Session Information
Session Type: Abstract Submissions (ACR)
Background/Purpose:
During inflammation and tissue damage, pathogens as well as dying cells are ingested by different phagocytes such as macrophages and dendritic cells. The uptake of particles and subsequent presentation of derived antigens by antigen presenting cells (APC) are key events in the initiation of an adaptive immune response. Thus, both the nature and the activation state of the respective phagocyte determine the resulting immune response ranging from specific immunity to tolerance. However, defects and alterations of these processes are associated with chronic inflammation and autoimmunity. Specific lipid oxidation products, generated by the enzyme 12/15-lipoxygenase (12/15-LO) were implicated in the active resolution of inflammation and limitation of inflammation-associated tissue damage. In this study, we investigated the potential role of enzymatic lipid oxidation by 12/15-LO during initiation of an adaptive immune response and the maintenance of self-tolerance.
Methods:
We studied both the clearance of AC and pathogens, as well as the maturation and function of monocyte-derived, antigen-presenting phagocytes in wildtype and 12/15-LO -/- animals in vitro and in vivo, respectively.
Results:
We observed a pivotal role of 12/15-LO in the maintenance of self-tolerance as aged 12/15-LO-deficient mice spontaneously developed autoimmune features indicating a break of self-tolerance. Moreover, a loss of 12/15-LO resulted in an exacerbation of a murine disease model of experimental autoimmune encephalomyelitis (EAE), which resembles clinical and pathological hallmarks of human multiple sclerosis.
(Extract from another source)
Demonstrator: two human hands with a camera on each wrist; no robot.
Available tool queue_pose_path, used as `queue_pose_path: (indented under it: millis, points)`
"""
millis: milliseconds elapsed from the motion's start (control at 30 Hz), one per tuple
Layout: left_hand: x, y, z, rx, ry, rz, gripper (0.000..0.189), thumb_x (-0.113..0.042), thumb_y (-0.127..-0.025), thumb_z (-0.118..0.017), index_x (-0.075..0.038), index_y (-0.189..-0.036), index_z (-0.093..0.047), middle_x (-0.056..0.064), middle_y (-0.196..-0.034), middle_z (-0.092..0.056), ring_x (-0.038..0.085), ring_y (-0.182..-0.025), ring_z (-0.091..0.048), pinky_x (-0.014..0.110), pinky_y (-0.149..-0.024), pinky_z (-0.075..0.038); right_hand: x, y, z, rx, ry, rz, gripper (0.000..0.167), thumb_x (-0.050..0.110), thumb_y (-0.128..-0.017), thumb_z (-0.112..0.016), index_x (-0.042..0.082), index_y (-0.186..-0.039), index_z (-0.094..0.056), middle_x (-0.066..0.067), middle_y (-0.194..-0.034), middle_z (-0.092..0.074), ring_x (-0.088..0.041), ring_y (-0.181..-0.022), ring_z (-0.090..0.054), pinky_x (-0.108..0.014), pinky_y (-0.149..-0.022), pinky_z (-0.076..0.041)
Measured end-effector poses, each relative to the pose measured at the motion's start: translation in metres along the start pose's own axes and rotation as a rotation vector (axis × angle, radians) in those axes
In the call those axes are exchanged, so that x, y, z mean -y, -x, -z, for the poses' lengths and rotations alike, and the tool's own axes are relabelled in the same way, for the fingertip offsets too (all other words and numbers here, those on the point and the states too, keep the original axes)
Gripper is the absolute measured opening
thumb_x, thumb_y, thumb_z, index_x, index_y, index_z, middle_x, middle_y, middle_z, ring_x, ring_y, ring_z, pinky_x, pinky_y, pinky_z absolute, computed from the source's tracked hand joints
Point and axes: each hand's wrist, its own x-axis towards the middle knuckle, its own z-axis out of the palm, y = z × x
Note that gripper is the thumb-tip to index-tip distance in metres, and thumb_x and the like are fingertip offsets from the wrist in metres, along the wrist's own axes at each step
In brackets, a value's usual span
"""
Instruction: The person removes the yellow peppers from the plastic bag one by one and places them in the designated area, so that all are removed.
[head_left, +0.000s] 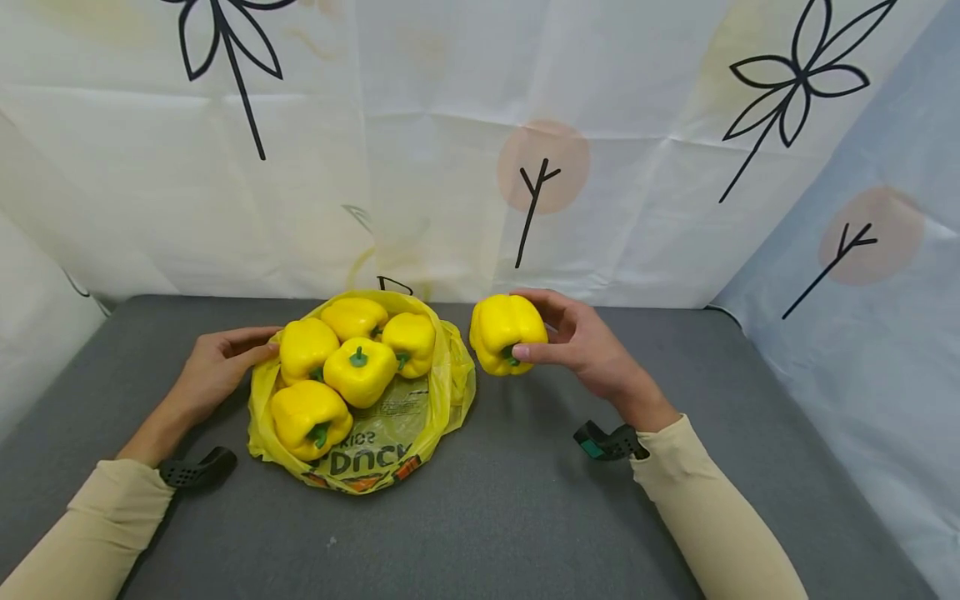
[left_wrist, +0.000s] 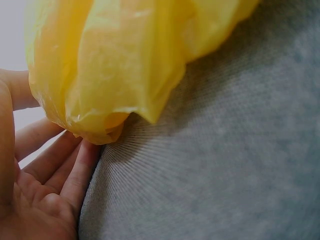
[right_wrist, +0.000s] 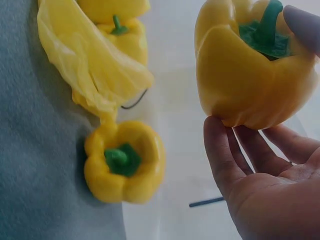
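A yellow plastic bag lies with its mouth spread wide, several yellow bell peppers with green stems inside. At its left rim is my left hand; in the left wrist view the bag's edge passes between thumb and fingers, pinched there. Just right of the bag, my right hand grips a yellow bell pepper, thumb beside the stem. The right wrist view shows this held pepper from the stem side, fingertips underneath. Another pepper stands beside the bag in that view.
The grey table reaches back to a white cloth backdrop with printed leaf shapes. Dark printed letters mark the bag's inside. Each wrist wears a black band.
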Motion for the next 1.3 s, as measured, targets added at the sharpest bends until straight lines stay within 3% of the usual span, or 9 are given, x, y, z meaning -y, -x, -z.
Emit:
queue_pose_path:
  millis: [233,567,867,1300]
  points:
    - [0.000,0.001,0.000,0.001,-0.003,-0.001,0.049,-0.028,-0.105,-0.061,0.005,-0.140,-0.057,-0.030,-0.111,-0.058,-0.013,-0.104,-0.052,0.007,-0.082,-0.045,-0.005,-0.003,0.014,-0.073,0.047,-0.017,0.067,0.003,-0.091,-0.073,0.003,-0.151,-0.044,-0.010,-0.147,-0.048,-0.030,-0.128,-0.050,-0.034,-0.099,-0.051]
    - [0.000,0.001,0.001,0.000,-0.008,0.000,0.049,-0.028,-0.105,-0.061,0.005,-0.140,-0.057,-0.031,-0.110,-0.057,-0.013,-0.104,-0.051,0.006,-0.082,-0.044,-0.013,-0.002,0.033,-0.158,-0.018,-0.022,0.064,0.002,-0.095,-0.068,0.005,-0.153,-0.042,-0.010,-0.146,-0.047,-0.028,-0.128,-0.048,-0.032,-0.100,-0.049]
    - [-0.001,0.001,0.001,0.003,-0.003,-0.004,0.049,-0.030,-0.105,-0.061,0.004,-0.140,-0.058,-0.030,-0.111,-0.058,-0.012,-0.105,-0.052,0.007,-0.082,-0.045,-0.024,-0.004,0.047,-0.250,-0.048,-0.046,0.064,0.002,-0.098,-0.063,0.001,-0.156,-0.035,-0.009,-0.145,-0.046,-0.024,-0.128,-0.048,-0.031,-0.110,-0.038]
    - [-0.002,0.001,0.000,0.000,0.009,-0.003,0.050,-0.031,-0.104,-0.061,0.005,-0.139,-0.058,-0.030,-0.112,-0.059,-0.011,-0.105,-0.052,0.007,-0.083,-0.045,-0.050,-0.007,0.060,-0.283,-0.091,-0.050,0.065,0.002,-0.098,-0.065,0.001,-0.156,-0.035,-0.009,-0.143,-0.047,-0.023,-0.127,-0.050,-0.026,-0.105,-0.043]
Consistently, 12/15-LO -/- mice showed a disturbed clearance of AC under inflammatory conditions, with a clear shift of phagocytosis towards pro-inflammatory antigen-presenting cells. In addition, we could detect a marked expression of 12/15-LO in in vitro-generated bone marrow-derived dendritic cells (BMDC). Interestingly, BMDC isolated from 12/15-LO -/- mice presented an increased expression of co-stimulatory molecules on their surface, accompanied by an altered pro-inflammatory cytokine profile. Under inflammatory conditions, the uptake of AC-derived model-antigens by APC from 12/15-LO -/- mice resulted in an increased antigen presentation and subsequent T cell activation, both in vitro and in vivo. By adding 12/15-LO-generated phospholipid oxidation products, we were, in turn, able to restore an anti-inflammatory clearance of AC in vitro and in vivo, down-regulate co-stimulatory markers expressed by APC and, thereby, limit T cell activation in vitro.
Conclusion:
Together, these data indicate a potential regulatory role of enzymatic lipid oxidation by 12/15-LO during the initiation of an adaptive immune response by both orchestrating a cell- and context-specific clearance of antigens by different phagocyte subsets and regulating the maturation and activation status of the respective APC.
Disclosure:
S. Uderhardt,
None;
T. Rothe,
None;
E. Zinser,
None;
O. Oskolkova,
None;
M. Herrmann,
None;
A. Steinkasserer,
None;
V. Bochkov,
None;
G. Schett,
None;
G. Kronke,
None.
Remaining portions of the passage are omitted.